LAB NOTES

Inside Look at Facebook Mobile

Worry Free LabsInside Look at Facebook Mobile
Worry Free LabsInside Look at Facebook Mobile
Worry Free Labs CEO, Paul Choi recently went to a mobile meet up at Facebook and wanted to share some insight with the broader mobile community.
It's a good time to share my recent experience visiting Facebook. I'm shocked by the price they paid for WhatsApp ($19 billion), but it definitely reflects how important a mobile messaging platform and user growth is for Facebook and their strategic plan.
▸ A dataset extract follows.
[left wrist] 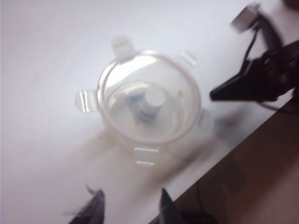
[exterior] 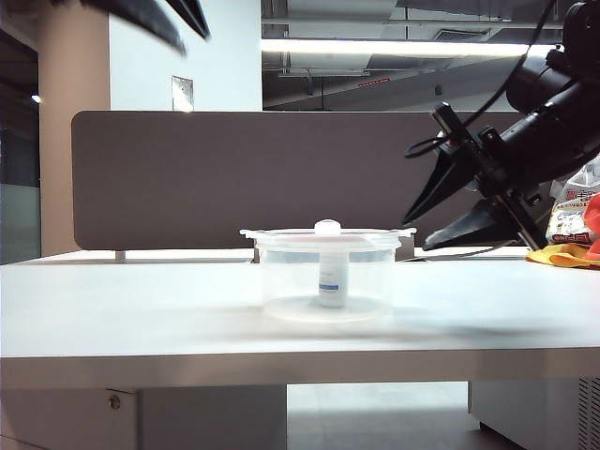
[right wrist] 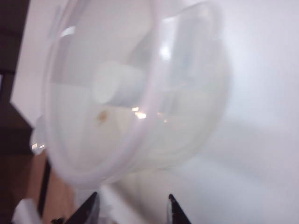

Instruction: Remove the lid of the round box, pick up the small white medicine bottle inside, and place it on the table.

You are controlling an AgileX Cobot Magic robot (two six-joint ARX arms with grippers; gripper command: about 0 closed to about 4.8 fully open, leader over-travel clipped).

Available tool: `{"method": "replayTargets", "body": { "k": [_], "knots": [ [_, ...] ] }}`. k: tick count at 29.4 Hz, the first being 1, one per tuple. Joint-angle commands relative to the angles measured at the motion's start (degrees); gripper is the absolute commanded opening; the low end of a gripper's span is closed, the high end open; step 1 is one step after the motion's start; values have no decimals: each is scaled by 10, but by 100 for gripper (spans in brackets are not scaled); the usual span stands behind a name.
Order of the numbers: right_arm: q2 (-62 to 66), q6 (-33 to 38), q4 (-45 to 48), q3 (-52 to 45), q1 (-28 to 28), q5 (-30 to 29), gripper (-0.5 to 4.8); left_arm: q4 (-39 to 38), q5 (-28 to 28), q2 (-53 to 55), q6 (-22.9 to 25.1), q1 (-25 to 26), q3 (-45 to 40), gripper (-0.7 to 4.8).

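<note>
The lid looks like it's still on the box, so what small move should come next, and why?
Probably the right gripper eases in onto the lid. The lid covers the round box with the small white medicine bottle inside, and its open jaws hang beside the rim.

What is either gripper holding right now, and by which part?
Nothing. The right gripper hangs open beside the round box; the left gripper is open above it. The lid is still on.

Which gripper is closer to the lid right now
Right. The right gripper hangs open just beside the lid, level with it. The left gripper is open, high above.
</note>
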Motion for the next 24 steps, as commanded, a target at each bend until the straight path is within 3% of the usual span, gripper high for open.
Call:
{"method": "replayTargets", "body": {
  "k": [1,5,10,20,24],
  "knots": [
    [-1,3,31,3,-5,16,213,8,1,17,-2,0,2,161],
    [0,38,81,3,-10,15,213,41,0,30,-6,1,2,168],
    [0,63,128,3,-10,15,235,97,30,46,-49,25,2,288],
    [1,90,172,3,-11,30,234,164,208,151,-134,111,2,287],
    [5,92,173,3,-11,42,234,185,221,187,-142,118,2,287]
  ]
}}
Facebook's New York office is located on 43rd and Madison. The company currently has over 1.2 billion active users and over 945 million on mobile. Mobile was initially challenging for FB as they invested their time on HTML 5 instead of going native iOS and Android. It's well documented that Zuckerberg admitted they made a mistake going HTML 5 because it was not a great user experience. Mobile has been flourishing since FB made the switch to native iOS and Android two years ago. There are no plans to launch on any other platforms like Windows or Blackberry and they are in the "basement".
Development Discussion
One of the highlights of the discussion was the detail Facebook provided regarding development. Facebook ships major new releases and updates every 4th Thursday of each month. Their developers provide an Alpha build every day and Beta three times a week. Even for Facebook, Android is challenging because of all the different devices, screen sizes, chips, etc. Bug fixing is also a challenge and bugs often make it to production because it is hard to test all scenarios. Facebook benefits from having a large beta program of approximately 1 million users. Data and analytics are very important and helps shape future product design. Facebook has a proprietary AB testing system it uses to test and make changes to its product. "But it's not a substitute for good design".
Facebook On a Mission To Connect The World
"Facebook is on a mission to connect to the entire world." The WhatsApp acquisition appears to be an important piece of that strategy. Facebook believes that stand alone Apps help with innovation and although they have had some failures, they will continue to experiment and invest in new apps.  The company believes that they are only 1 percent there.
Final Thoughts
I think startups and companies can benefit from some of the lessons learned from Facebook. They made a mistake going HTML 5 but switched to native iOS and Android because its a better user experience. Even after the mobile product is shipped in the app store, its important to use AB testing to make tweaks and improve it. There's a lot of room for new innovation and Facebook is obviously willing to pay for it!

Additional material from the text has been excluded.